TASK ITEM
Restate all the data word for word and omit the pictures.

● ● ● ● ● ● ●

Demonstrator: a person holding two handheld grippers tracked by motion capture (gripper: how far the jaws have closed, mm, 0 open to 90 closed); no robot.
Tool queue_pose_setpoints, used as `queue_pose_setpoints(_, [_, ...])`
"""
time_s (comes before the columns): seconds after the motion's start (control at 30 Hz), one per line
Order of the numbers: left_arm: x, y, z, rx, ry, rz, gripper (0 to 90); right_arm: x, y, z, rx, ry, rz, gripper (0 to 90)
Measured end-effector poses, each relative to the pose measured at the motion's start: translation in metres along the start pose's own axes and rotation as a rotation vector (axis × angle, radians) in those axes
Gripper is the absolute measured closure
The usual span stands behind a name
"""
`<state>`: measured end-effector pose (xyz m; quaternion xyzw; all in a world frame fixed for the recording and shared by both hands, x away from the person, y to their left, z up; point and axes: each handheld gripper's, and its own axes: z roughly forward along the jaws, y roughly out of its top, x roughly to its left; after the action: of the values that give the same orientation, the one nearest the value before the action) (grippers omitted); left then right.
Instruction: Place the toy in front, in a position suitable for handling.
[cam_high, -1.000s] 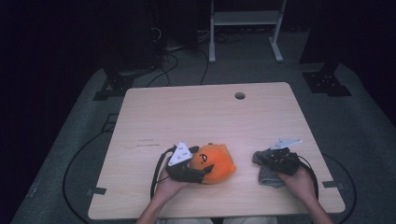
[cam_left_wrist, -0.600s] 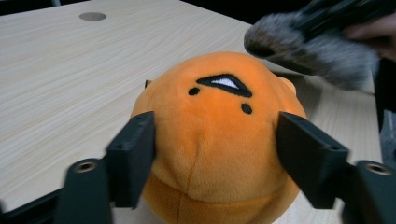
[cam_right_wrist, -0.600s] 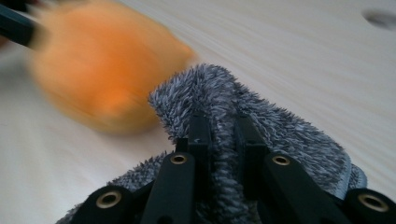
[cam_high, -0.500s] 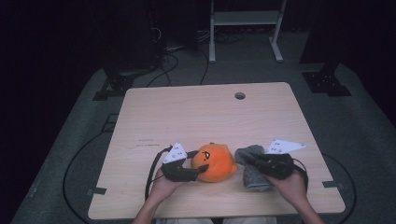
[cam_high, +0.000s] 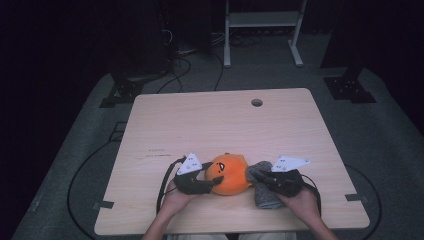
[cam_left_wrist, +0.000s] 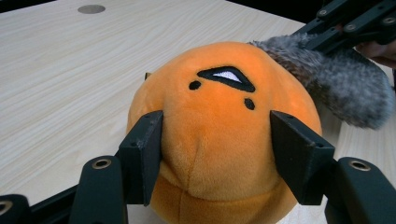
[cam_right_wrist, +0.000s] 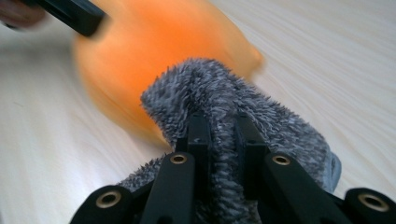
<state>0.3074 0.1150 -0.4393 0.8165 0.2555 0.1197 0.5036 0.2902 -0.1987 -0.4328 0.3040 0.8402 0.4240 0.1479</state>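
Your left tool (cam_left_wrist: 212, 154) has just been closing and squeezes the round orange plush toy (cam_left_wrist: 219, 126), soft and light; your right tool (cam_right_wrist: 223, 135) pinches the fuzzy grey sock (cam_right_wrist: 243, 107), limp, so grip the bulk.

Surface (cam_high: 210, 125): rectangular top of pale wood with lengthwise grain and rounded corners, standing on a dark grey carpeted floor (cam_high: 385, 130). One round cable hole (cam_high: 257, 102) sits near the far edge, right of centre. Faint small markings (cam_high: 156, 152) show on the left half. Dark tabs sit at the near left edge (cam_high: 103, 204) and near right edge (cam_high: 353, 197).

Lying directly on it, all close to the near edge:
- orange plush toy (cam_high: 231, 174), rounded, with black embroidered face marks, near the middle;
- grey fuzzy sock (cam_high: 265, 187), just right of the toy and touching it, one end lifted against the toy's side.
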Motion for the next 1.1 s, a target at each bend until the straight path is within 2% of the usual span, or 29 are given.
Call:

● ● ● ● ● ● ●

YOUR SOLUTION
Demonstrator: a person holding two handheld grippers tracked by motion capture (gripper: how far the jaws have closed, mm, 0 open to 90 closed); no robot.
Tool queue_pose_setpoints, used as `queue_pose_setpoints(_, [_, ...])`
"""
time_s (comes before the columns): seconds after the motion's start (control at 30 Hz), one per line
Order of the numbers: left_arm: x, y, z, rx, ry, rz, gripper (0 to 90); right_arm: x, y, z, rx, ry, rz, gripper (0 to 90)
Measured end-effector poses, each relative to the pose measured at the motion's start: translation in metres along the start pose's own axes and rotation as a rotation vector (axis × angle, radians) in those axes
Gripper is the absolute measured closure
The usual span stands behind a name
"""
`<state>`: measured end-effector pose (xyz m; quaternion xyzw; all in a world frame fixed for the recording and shared by both hands, x away from the person, y to their left, z up; point and axes: each handheld gripper's, and its own axes: z roughly forward along the jaws, y roughly out of its top, x roughly to its left; after the action: of the values that give the same orientation, the one nearest the value before the action) (grippers omitted); left then right.
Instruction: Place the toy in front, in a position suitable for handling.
[cam_high, -1.000s] 
[cam_left_wrist, -0.600s] 
[cam_right_wrist, -0.600s] 
[cam_high, -0.500s] 
[cam_high, +0.000s] 
[cam_left_wrist, +0.000s] 
[cam_right_wrist, +0.000s] 
<state>0.3074 0.1150 -0.4393 0.8165 0.2555 0.1197 0.5036 0.2902 -0.1987 -0.4328 0.3040 0.8402 0.4240 0.1479</state>
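Your left tool (cam_left_wrist: 212, 154) has just been closing and squeezes the round orange plush toy (cam_left_wrist: 219, 126), soft and light; your right tool (cam_right_wrist: 223, 135) pinches the fuzzy grey sock (cam_right_wrist: 243, 107), limp, so grip the bulk.

Surface (cam_high: 210, 125): rectangular top of pale wood with lengthwise grain and rounded corners, standing on a dark grey carpeted floor (cam_high: 385, 130). One round cable hole (cam_high: 257, 102) sits near the far edge, right of centre. Faint small markings (cam_high: 156, 152) show on the left half. Dark tabs sit at the near left edge (cam_high: 103, 204) and near right edge (cam_high: 353, 197).

Lying directly on it, all close to the near edge:
- orange plush toy (cam_high: 231, 174), rounded, with black embroidered face marks, near the middle;
- grey fuzzy sock (cam_high: 265, 187), just right of the toy and touching it, one end lifted against the toy's side.
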Motion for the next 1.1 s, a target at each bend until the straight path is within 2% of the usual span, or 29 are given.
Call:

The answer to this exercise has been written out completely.